Но Рогуля зорко следил за настроением:
— Господа! Что за тон: на службе о бабах-с, при бабах-с о службе. Анекдотец: встречаются два солдата. Один жалуется: ты знаешь, какой у меня командир дурак. Даёт рубль: «Бегом две бутылки водяры, закусь.» А того не соображает, дурак, что сегодня воскресенье и водку не продают. (Смешки.) Второй солдат: «Это что, вот у меня изверг, в штаб погнал: «Бегом, говорит, узнай, я в штабе или нет. А у самого телефон под рукой.» (Хохот.)
… — Солдат, это такой человек, которому нельзя давать ни спать, ни есть, ни пить. Ото сна он тупеет, от еды борзеет…
… — Через месяц приезжает в свою бывшую часть уже генералом. Из «волги» вышел, величественно огляделся: «Это ж надо, месяца не прошло, как передал полк и вот: до какой степени всё развалили!»…
… — Да-а, Балашов уже в округе. Он едва прибыл, сказал: «В этом полку мне делать нечего, я буду там. Прогибался как осина под ветром. И вот он — там, в штабе округа. Правда, пока шестёркой, но пролезет и на подполковничью.
— Уже пролез. Там вилка: майор-подполковник…
… — Сомов уже генерал?! Помню его — кремень! Ох, дрючил! Ох, дрючил! Ох, дрючил!..
… — В казарму раз заходит, папахой едва поток не скребёт. Во всё лезет: «Товарищ капитан, а почему у вас батареи с этой стороны греют, а с той — нет? А я — чёрт его знаёт!
— И отправили подальше потому что во всё лез…
… — Да мне сам генерал Косоротов сказал: «Плохо, товарищ лейтенант! Отвратительно!»
… — Клянусь, я два часа без конспекта могу говорить о социалистическом соревновании…

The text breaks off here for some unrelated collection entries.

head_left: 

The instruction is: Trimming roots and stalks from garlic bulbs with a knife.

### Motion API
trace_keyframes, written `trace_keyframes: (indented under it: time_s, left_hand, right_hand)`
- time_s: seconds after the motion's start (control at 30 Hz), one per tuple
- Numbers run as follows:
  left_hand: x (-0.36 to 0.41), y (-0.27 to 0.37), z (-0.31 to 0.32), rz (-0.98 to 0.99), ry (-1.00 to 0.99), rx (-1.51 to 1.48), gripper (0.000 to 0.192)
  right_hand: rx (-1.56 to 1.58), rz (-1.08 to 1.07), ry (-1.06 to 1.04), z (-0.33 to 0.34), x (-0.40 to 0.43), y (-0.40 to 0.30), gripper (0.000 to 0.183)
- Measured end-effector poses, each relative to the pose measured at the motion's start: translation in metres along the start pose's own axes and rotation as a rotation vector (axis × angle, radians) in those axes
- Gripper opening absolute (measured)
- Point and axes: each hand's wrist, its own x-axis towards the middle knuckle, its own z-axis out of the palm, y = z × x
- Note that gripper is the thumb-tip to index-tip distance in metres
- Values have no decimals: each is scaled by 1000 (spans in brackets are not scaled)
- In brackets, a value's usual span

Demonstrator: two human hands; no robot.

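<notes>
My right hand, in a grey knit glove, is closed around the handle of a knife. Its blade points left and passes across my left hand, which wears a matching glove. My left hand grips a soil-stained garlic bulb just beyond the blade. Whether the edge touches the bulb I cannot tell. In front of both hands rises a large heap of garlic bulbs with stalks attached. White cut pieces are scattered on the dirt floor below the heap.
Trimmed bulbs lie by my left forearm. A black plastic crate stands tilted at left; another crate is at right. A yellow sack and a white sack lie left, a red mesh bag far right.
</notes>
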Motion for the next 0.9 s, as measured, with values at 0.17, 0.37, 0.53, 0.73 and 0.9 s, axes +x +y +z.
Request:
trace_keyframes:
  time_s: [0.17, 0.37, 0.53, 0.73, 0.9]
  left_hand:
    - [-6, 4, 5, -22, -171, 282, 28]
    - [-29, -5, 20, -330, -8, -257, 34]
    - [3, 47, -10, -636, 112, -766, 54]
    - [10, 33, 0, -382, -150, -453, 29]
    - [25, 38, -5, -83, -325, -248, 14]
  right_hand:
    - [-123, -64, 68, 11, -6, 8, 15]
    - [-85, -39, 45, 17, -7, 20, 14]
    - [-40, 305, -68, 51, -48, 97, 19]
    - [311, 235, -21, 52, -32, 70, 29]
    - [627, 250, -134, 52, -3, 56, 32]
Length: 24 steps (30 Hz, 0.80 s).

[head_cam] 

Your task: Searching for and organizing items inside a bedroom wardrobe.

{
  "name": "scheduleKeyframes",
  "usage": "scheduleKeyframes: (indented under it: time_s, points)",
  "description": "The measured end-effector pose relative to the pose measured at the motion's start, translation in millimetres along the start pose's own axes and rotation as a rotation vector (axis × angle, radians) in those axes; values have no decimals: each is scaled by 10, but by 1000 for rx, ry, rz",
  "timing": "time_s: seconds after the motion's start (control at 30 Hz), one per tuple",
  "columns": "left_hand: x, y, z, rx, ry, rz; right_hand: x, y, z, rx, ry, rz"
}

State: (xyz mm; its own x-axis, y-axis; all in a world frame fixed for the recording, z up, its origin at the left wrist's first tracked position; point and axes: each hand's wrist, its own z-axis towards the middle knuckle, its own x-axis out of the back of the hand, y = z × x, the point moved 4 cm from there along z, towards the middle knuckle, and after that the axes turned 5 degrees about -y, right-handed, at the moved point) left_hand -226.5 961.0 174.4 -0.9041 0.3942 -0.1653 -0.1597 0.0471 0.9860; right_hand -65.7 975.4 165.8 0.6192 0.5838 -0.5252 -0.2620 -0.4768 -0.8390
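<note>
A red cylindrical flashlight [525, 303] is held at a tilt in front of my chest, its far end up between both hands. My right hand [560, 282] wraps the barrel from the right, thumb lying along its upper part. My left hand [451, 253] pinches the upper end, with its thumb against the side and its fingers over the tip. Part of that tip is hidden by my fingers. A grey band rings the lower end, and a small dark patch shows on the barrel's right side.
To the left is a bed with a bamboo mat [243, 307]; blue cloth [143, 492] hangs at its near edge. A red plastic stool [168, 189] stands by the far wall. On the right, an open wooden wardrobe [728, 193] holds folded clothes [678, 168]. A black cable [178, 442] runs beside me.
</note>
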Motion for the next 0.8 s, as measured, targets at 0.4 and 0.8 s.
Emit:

… — А командир с замами как раз в сауне парился, там, знаете, у озерка. До Нового года буквально полчаса. Врываюсь: пиво пьют. Ору: «Солдат погиб!». Немая сцена, потом командир как завопит: «Оживить! Немедленно оживить!», слюной брызжит, ногами топает…
Бутылки с пивом опорожнялись и тут же заменялись новыми, офицеры с треском очищали воблу. Рогуля время от времени вскрикивал: «По чуть-чуть!» извлекал из-под стола водку и разливал всем «на два пальца». Карташов почувствовал, что и ему пора рассказать что-то весёлое.
— А я вчера пришёл в парадной форме в штаб части представиться, как положено. Командир ещё не подошёл, стою, жду. В сторонке два капитана, связисты, тоже в парадке. Тут подходит начльник штаба Орлов. (Офицеры сдвинулись: про «Орла» всегда интересно.) И к связистам: «Кто такие?» Ну, один руку к головному убору: «Капитан Мамочкин, прибыл для прохождения дальнейшей службы…» Орёл странно посмотрел и к другому. Тот тоже: «Товарищ подполковник, капитан Лапушкин…". Орёл аж пятнами пошёл и, чуть не плача: «Чёрт знает что! Присылают всяких мамочкиных, лапушкиных… а связи как не было, так и нет!». Махнул рукой и пошёл.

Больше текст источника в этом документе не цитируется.